In 2018, a black hole tore apart a star and consumed it. Almost three years later, the black hole “burped out” some of the stellar material in a phenomenon astronomers claim they have never seen before.
Stars are destroyed terribly when they get close enough to supermassive black holes. This kind of occurrence is referred to as a “tidal disruption event” (TDE). After the star has been destroyed, the material will begin to spread out in all directions. The intense force of gravity pulls the star apart, causing the material surrounding the black hole to swirl and emit light, which we can observe. On the other hand, in AT2018hyz, an unbelievable and hitherto unknown event occurred. The star was broken, and the material was strewn everywhere. Then, after another three years, the black hole released more material into the universe.
Yvette Cendes, who works at the Center for Astrophysics at Harvard and the Smithsonian Institution, is the person who is credited with being the main author of a new paper.
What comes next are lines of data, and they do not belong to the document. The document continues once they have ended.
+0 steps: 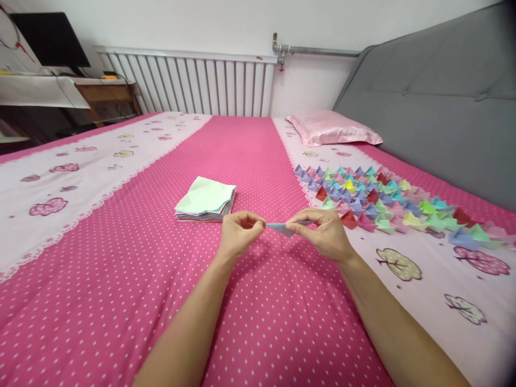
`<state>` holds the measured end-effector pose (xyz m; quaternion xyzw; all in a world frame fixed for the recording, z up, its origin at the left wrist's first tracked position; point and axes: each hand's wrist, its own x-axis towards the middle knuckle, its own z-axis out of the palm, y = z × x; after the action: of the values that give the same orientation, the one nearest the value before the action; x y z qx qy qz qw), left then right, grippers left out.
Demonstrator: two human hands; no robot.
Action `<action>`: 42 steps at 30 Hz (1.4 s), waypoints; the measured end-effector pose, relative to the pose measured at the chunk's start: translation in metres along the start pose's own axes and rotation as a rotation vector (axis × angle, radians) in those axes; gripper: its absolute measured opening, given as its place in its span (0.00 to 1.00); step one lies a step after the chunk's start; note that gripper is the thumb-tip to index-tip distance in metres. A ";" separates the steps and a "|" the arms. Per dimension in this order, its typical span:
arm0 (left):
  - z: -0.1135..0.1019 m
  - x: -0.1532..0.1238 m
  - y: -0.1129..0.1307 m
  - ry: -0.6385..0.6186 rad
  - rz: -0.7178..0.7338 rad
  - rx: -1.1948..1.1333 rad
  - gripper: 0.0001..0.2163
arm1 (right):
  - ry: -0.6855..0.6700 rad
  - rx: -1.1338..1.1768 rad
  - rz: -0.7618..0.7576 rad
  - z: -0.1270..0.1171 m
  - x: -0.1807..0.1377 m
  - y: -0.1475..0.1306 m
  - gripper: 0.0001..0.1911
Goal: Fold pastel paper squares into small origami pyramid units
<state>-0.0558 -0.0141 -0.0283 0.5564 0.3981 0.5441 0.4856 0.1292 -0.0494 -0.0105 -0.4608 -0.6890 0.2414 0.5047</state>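
Note:
A small piece of folded blue-grey paper [279,228] is stretched between my two hands, just above the pink bedspread. My left hand [241,232] pinches its left tip between thumb and fingers. At the other end, my right hand [320,231] grips the paper the same way and covers much of that side. Beyond my left hand lies a stack of square paper [206,196], with a pale green sheet on top. To the right of my right hand, many small folded paper boats [373,196] in mixed colours stand in rows.
The polka-dot bedspread [242,156] spreads under everything. A pink pillow [332,128] lies at the far right, against a grey padded headboard [427,91]. Along the back wall runs a white radiator [193,80]. A desk with a dark monitor [50,40] stands at far left.

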 end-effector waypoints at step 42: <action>0.015 -0.013 -0.005 -0.104 0.243 0.179 0.06 | 0.106 -0.008 -0.068 0.009 -0.002 0.002 0.03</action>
<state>-0.0414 -0.0273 -0.0348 0.6691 0.3492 0.5316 0.3845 0.1217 -0.0486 -0.0163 -0.4512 -0.6775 0.1968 0.5465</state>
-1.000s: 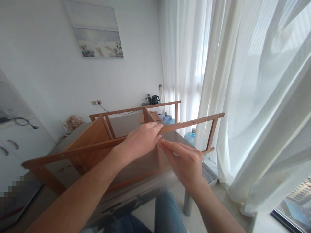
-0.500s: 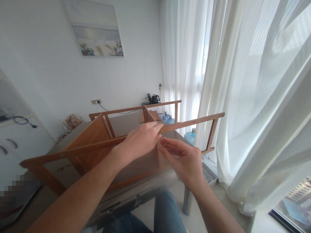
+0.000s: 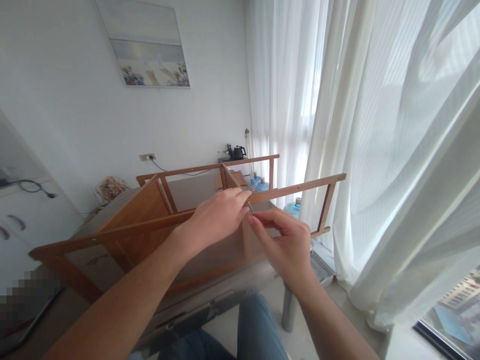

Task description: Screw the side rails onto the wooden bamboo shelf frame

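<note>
A brown wooden shelf frame [image 3: 131,229] lies on its side across the table in front of me. My left hand [image 3: 223,212] is wrapped over its near rail, close to where an inner board meets that rail. Between the thumb and fingers of my right hand [image 3: 285,237] is a thin metal hex key [image 3: 250,206]. Its tip points up at the rail joint, just beside my left fingertips. The exact contact at the joint, and any screw head there, is hidden by my left fingers.
Blue water bottles [image 3: 292,208] stand on the floor past the frame, near the white curtains [image 3: 360,200]. A black kettle [image 3: 239,152] is at the back wall. The table's edge [image 3: 210,300] lies above my knees, with a metal leg [image 3: 288,307] at right.
My right fingers have turned and closed more tightly about the hex key, hiding its lower bend. My left hand stays in place on the rail.
</note>
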The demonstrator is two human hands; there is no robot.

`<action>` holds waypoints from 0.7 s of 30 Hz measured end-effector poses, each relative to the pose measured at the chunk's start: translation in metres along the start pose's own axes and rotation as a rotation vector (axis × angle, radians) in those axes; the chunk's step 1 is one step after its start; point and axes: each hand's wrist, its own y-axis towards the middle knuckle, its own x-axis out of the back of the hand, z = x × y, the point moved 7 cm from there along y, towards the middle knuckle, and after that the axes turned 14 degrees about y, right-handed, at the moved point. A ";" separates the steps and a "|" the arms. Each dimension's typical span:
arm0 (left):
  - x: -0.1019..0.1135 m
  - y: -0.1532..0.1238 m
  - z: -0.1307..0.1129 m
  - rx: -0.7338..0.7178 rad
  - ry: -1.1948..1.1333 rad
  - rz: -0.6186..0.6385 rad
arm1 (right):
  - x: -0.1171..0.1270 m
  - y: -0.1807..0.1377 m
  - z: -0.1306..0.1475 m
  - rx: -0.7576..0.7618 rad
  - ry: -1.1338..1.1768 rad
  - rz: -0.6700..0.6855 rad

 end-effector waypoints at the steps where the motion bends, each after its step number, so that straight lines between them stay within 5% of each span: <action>1: 0.000 0.000 0.000 0.000 -0.009 -0.003 | 0.000 0.000 -0.002 -0.021 0.020 -0.006; 6: 0.008 0.002 0.007 -0.004 -0.088 -0.022 | 0.001 -0.003 -0.011 -0.097 0.110 -0.034; 13: 0.016 0.017 0.028 -0.133 -0.065 0.149 | 0.001 -0.005 -0.022 -0.179 0.228 -0.050; 21: -0.001 0.013 0.031 -0.153 -0.204 0.138 | 0.006 -0.012 -0.026 -0.151 0.233 -0.129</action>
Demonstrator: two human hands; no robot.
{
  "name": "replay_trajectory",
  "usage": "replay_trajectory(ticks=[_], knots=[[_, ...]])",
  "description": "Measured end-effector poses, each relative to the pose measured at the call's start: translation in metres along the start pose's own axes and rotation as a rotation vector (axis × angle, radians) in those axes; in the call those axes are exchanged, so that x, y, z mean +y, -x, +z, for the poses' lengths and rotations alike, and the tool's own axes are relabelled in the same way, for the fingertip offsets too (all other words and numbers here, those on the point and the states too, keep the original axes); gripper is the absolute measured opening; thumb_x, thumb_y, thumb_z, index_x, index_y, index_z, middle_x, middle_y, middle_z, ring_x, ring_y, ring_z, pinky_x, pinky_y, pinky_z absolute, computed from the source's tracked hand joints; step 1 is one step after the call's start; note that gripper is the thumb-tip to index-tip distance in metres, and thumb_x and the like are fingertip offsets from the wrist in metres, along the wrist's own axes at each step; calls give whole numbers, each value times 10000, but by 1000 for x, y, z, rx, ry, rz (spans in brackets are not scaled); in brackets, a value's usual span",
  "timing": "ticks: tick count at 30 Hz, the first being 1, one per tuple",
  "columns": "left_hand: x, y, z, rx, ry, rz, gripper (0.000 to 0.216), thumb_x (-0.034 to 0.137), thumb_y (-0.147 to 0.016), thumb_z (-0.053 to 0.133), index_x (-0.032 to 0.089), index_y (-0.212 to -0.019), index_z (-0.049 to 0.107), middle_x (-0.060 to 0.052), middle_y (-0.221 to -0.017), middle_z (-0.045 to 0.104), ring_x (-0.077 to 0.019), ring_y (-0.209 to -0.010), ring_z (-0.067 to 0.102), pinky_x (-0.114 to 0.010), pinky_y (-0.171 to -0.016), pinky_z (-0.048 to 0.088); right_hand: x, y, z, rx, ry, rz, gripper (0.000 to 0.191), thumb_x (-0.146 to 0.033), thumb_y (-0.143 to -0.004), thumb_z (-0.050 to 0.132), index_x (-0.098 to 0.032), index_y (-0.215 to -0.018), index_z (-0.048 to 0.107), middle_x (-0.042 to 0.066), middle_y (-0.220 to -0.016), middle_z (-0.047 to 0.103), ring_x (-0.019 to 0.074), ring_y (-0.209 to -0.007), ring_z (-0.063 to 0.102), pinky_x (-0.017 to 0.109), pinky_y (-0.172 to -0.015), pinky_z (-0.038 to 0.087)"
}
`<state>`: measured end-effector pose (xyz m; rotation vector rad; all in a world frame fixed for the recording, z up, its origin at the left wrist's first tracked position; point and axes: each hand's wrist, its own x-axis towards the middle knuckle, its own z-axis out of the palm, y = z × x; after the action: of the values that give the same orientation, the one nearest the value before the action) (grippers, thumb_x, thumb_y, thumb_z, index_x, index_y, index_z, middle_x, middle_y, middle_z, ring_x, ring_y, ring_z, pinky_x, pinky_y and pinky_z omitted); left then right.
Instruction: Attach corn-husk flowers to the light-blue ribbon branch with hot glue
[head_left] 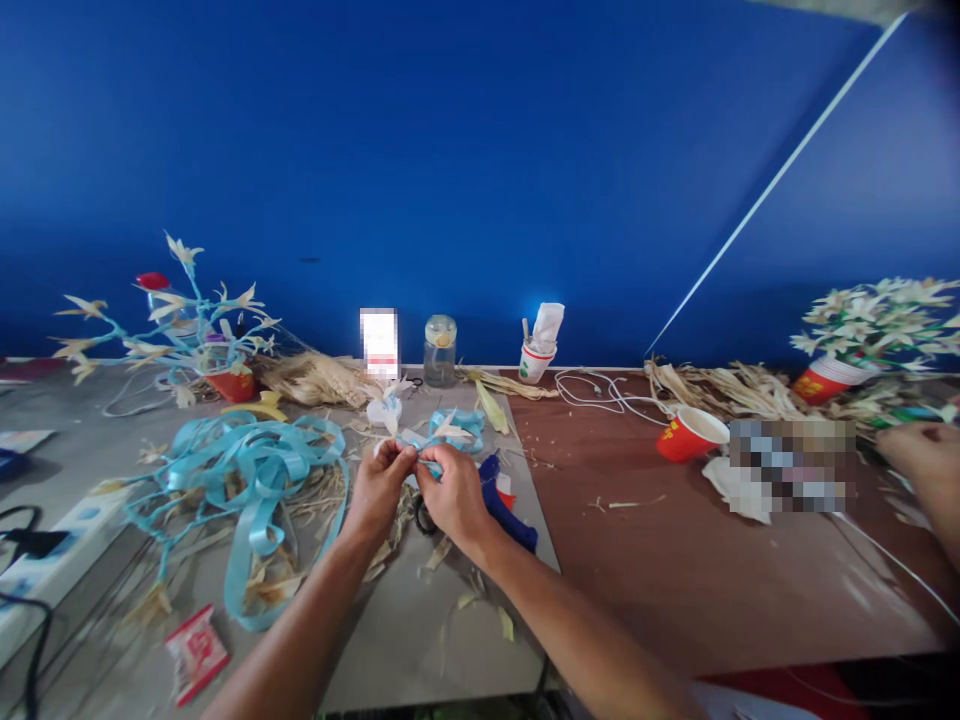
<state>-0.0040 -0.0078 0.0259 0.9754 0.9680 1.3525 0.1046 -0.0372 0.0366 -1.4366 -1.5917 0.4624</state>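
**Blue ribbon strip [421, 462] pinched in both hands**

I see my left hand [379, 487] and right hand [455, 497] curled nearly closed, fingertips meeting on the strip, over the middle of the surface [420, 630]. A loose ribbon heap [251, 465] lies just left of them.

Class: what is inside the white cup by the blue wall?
From the white cup rise white folded paper and a thin stick; its wall hides anything lower.

Both hands – left hand [379, 482], right hand [452, 490] – pinching a light-blue ribbon strip [417, 456], loose ribbon pile [247, 470] beside.
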Motion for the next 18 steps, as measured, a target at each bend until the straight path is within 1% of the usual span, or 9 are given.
replay_trajectory(ticks=[3, 5, 8, 10, 12, 15, 16, 18], knots=[[2, 4, 3, -27, 149, -68, 274, 291, -574, 772, 152, -659, 552, 37, -609, 560, -84, -567, 501, -206, -585, 411, -1, 2, 2, 8, 36, -31, 124, -235, -790, 557, -196, -817, 671, 75, -803, 698, 206, -762, 614, 311, -733, 397], [4, 6, 5, -27, 206, -111, 277, 262, -559, 790, 148, -649, 553, 36, -608, 567, -76, -565, 503, -196, -584, 408, 0, 2, 2, 10, 39, -28, 123, -238, -783, 561, -192, -803, 673, 85, -798, 699, 212, -757, 615, 320, -739, 400], [8, 8, 4, -78, 296, -204, 250, 228, -563, 798, 144, -656, 582, 33, -604, 569, -67, -560, 505, -185, -584, 412, -1, 1, -1, 16, -36, -2, 112, -206, -752, 554, -182, -751, 663, 75, -763, 688, 202, -726, 603, 314, -725, 412], [11, 8, 2, -138, 366, -271, 209, 226, -594, 784, 146, -698, 621, 19, -631, 583, -77, -581, 524, -197, -608, 433, -2, -1, -4, 3, -180, 66, 97, -210, -731, 557, -181, -720, 649, 51, -727, 673, 181, -678, 585, 295, -681, 422], [12, 7, -1, -195, 406, -329, 174, 237, -641, 755, 147, -751, 654, -12, -702, 616, -104, -640, 560, -230, -656, 460, -3, -4, -8, -40, -388, 171, 85, -244, -711, 580, -181, -693, 634, 23, -696, 658, 157, -636, 563, 272, -639, 427], [9, 4, -6, -242, 405, -369, 168, 250, -682, 726, 145, -804, 676, -54, -830, 649, -138, -738, 590, -267, -710, 473, 0, -8, -10, -100, -671, 294, 111, -286, -667, 632, -175, -678, 626, 0, -701, 650, 136, -650, 556, 261, -667, 430], [8, 3, -7, -243, 396, -368, 166, 247, -681, 728, 143, -800, 677, -54, -831, 649, -135, -737, 588, -263, -708, 471, 2, -9, -10, -114, -731, 315, 117, -285, -654, 645, -172, -681, 628, -3, -699, 647, 132, -658, 555, 263, -686, 428], [6, 2, -8, -218, 362, -370, 155, 240, -668, 742, 132, -755, 673, -38, -753, 634, -110, -673, 568, -240, -675, 462, 4, -10, -9, -137, -790, 332, 131, -283, -635, 667, -170, -691, 633, -10, -669, 630, 126, -640, 544, 266, -687, 425]])
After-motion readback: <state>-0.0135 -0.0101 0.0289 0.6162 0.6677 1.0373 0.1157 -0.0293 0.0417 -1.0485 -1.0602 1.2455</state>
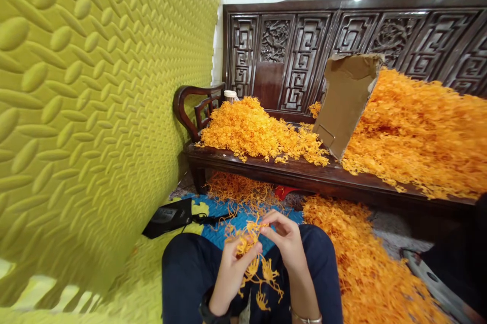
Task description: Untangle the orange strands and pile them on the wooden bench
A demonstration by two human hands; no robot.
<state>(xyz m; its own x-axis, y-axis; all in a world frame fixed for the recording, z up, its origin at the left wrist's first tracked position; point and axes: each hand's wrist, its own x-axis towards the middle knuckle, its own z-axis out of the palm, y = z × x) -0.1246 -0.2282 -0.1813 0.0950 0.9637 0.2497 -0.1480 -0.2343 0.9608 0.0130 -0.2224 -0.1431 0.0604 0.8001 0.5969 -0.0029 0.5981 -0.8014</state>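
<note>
Two hands meet over the person's lap at lower centre, working a tangle of orange strands. At far left, a yellow-green embossed foam panel leans across the view, its lower edge reaching the floor. Just right of its base lies a black pouch on a blue mat. The left hand is closed around a small clump of orange strands, thumb pressed against the fingers, with loose ends hanging down between the dark-trousered knees. The right hand touches the same clump from the other side, its fingertips pinched on a strand; a bracelet circles that wrist. Behind the hands stands a carved dark wooden bench. Its seat carries one orange pile at the left, a torn cardboard sheet propped upright in the middle, and a larger orange heap at the right. More orange strands cover the floor beside the right knee, below the bench edge.
</note>
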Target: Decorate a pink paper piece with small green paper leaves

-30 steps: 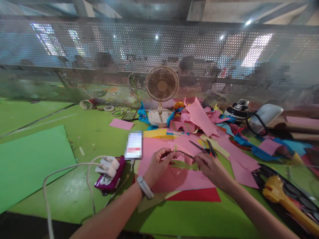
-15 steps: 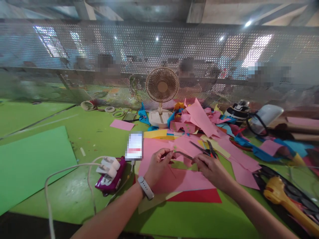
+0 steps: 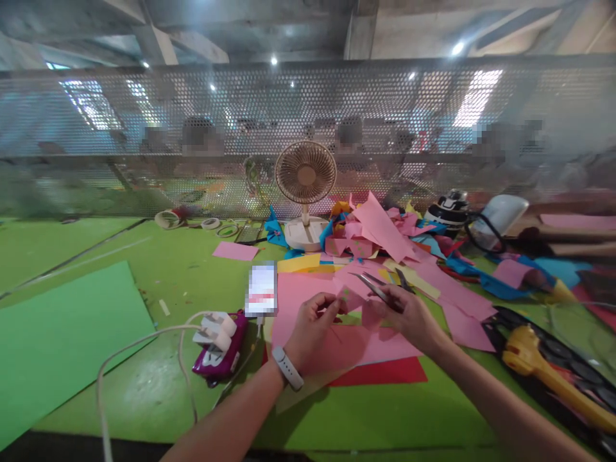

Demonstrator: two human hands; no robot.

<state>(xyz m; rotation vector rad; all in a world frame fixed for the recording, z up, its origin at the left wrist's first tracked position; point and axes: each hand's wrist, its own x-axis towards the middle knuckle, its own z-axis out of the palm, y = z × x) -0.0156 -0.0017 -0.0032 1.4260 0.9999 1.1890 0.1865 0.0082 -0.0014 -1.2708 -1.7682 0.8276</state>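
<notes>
My right hand [image 3: 402,311] is closed around a pair of metal tweezers [image 3: 378,292], whose slim tips point up and left. The tips are clear of my left hand. My left hand [image 3: 323,312] has its thumb and fingers pinched together; whatever is between them is too small to make out. Just past those fingertips is a pink paper piece [image 3: 353,295] with small green bits on it. Both hands are above layered pink paper sheets [image 3: 380,346], with a red sheet [image 3: 385,372] beneath. Beyond my right hand lie scissors [image 3: 404,280], partly hidden.
A small fan [image 3: 306,183] stands at the back beside heaped paper scraps [image 3: 380,224]. Left are a phone [image 3: 261,289], a purple power strip [image 3: 224,359] with cables, and a green sheet [image 3: 72,340]. A black tray [image 3: 495,327] with a yellow tool [image 3: 534,359] lies right.
The tweezers have drawn away from my left fingertips to the right and now point up-left. My left hand stays pinched in nearly the same place. The view has tilted up slightly.
</notes>
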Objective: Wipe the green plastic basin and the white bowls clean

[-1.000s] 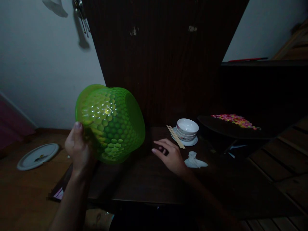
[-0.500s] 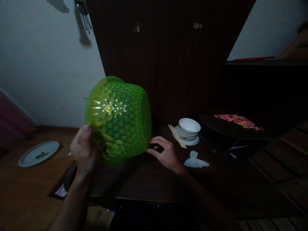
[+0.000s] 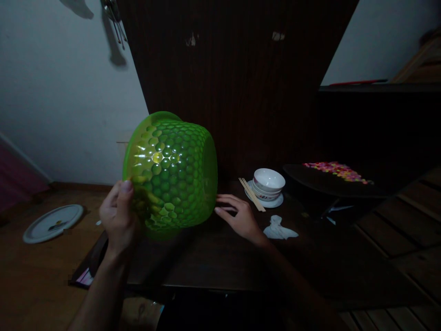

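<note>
A green translucent plastic basin (image 3: 172,174) with a dimpled wall is held up on its side above the dark table. Its base faces right, and its inside is turned away from me. My left hand (image 3: 119,214) is closed on the rim, with the thumb outside and the fingers showing through the plastic from within. Beside the lower edge of the base is my right hand (image 3: 239,218), its thumb and fingers apart and the fingertips at the base. Whether they press on it I cannot tell.
Stacked white bowls (image 3: 268,181) stand on a small plate (image 3: 279,201), with wooden chopsticks (image 3: 252,195) alongside. A crumpled tissue (image 3: 279,228) lies nearer. Small colourful pieces (image 3: 337,171) cover part of a dark surface at right. A white plate (image 3: 37,232) sits low at left.
My right hand's fingertips have shifted slightly right and up along the basin's base. The basin and my left hand stay almost in place. The whole view has shifted slightly.
</note>
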A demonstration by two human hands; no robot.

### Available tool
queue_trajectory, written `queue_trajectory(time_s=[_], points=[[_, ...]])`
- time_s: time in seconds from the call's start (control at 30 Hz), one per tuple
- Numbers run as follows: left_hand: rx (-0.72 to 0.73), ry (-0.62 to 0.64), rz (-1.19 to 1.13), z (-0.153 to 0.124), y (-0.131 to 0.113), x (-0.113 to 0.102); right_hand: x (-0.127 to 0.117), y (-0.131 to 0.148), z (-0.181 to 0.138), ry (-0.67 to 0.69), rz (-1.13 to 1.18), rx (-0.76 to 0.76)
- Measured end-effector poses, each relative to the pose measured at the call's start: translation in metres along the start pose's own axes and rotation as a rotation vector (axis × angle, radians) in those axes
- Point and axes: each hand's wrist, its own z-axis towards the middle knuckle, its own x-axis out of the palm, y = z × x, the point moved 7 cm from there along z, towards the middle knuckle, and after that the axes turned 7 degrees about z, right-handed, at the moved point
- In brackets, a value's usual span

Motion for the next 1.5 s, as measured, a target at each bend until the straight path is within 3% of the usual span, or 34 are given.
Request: queue_trajectory(time_s=[0.1,0.23,0.33,0.47,0.6,0.77,1.0,1.2,1.37,1.5], points=[[0.158,0.042,0.166,-0.008,-0.014,0.001,-0.014,-0.003,0.009,-0.044,0.326,0.203],[0.632,0.259,0.485,-0.038,-0.042,0.02,-0.036,0.026,0.023,0.006,0.625,0.271],[0.995,0.531,0.53,-0.072,-0.056,0.039,-0.066,0.045,0.029,-0.051,0.584,0.269],[1.172,0.859,0.491,-0.103,-0.056,0.058,-0.096,0.043,0.027,-0.105,0.393,0.368],[1.281,0.901,0.549,-0.114,-0.045,0.065,-0.108,0.025,0.02,-0.207,0.329,0.443],[1.323,0.837,0.631,-0.105,-0.024,0.056,-0.102,0.004,0.013,-0.316,0.331,0.457],[1.267,0.794,0.743,-0.097,0.01,0.031,-0.093,-0.025,0.008,-0.219,0.095,0.547],[1.225,0.693,0.773,-0.104,0.04,0.019,-0.085,-0.046,0.0,-0.247,0.105,0.556],[1.121,0.601,0.794,-0.105,0.061,0.017,-0.084,-0.058,-0.006,-0.279,0.101,0.552],[0.97,0.442,0.796,-0.096,0.077,-0.002,-0.091,-0.063,-0.01,-0.368,0.063,0.551]])
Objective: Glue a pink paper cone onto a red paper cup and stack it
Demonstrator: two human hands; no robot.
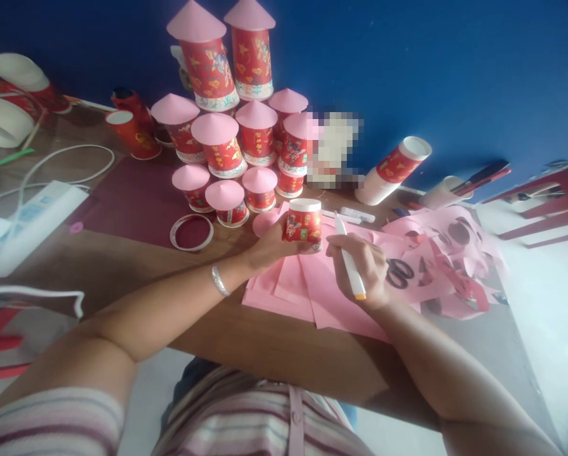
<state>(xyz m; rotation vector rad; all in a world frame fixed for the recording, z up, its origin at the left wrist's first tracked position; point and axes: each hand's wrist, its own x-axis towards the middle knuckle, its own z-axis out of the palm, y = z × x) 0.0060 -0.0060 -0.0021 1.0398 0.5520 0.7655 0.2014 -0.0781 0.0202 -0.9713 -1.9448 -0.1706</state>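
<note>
My left hand (270,245) is closed around a red paper cup (304,227) with gold and coloured print, its white end facing up. In my right hand (365,266) is a white marker (349,256) with an orange end; its other end points up toward the cup, a small gap apart. Beneath both hands lie overlapping pink paper sheets (290,288). Just beyond the cup, a white marker (358,215) rests on the table. Several red cups topped with pink paper cones (224,193) stand behind my left hand, some larger ones at the back.
Black-handled scissors (399,273) lie on cut pink paper scraps (459,253) at the right. A leaning cup stack (394,170) and a pen holder (448,191) stand at the back right. A white ring (192,232), a power strip (41,218) and cables are on the left.
</note>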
She claims that this took all of us by complete surprise. Nobody has ever seen anything quite like that before in their entire lives.
Artist’s impression of a tidal disruption event. Image Credit: DESY, Science Communication Lab
When it was first spotted in 2018, AT2018hyz was not thought to be anything particularly remarkable. The emission appeared to be compatible with a small star with a mass of one-tenth that of our sun being ripped apart by the black hole. On the other hand, while the team was looking for other TDEs, they observed that this object bubbled up again in an extraordinary manner.
The material expelled from the black hole was propelled at speed approximately 50 percent that of light. That is five times quicker than most TDE outflows can accomplish. Whatever is going on in this system, it’s strange.
“We have been studying TDEs with radio telescopes for more than a decade, and we sometimes find they shine in radio waves as they spew out material while the black hole is first consuming the star,” said Edo Berger, professor of astronomy at Harvard University and the CfA, and co-author on the new study.
“But in AT2018hyz, there was radio silence for the first three years, and now it’s dramatically lit up to become one of the most radio-luminous TDEs ever observed.”
The finding of such an occurrence raises fascinating questions regarding the behavior of supermassive black holes. Astronomers have long known that these cosmic giants make a mess when they eat, but their eating habits remain a mystery.
Researchers Kate Alexander and Aprajita Hajela from Northwestern University, Ryan Chornock, Raffaella Margutti, and Daniel Brethauer from the University of California, Tanmoy Laskar from Radboud University, Brian Metzger from Columbia University, Michael Bietenholz from York University, and Mark Wieringa from the Australia Telescope National Facility also contributed to the study as co-authors.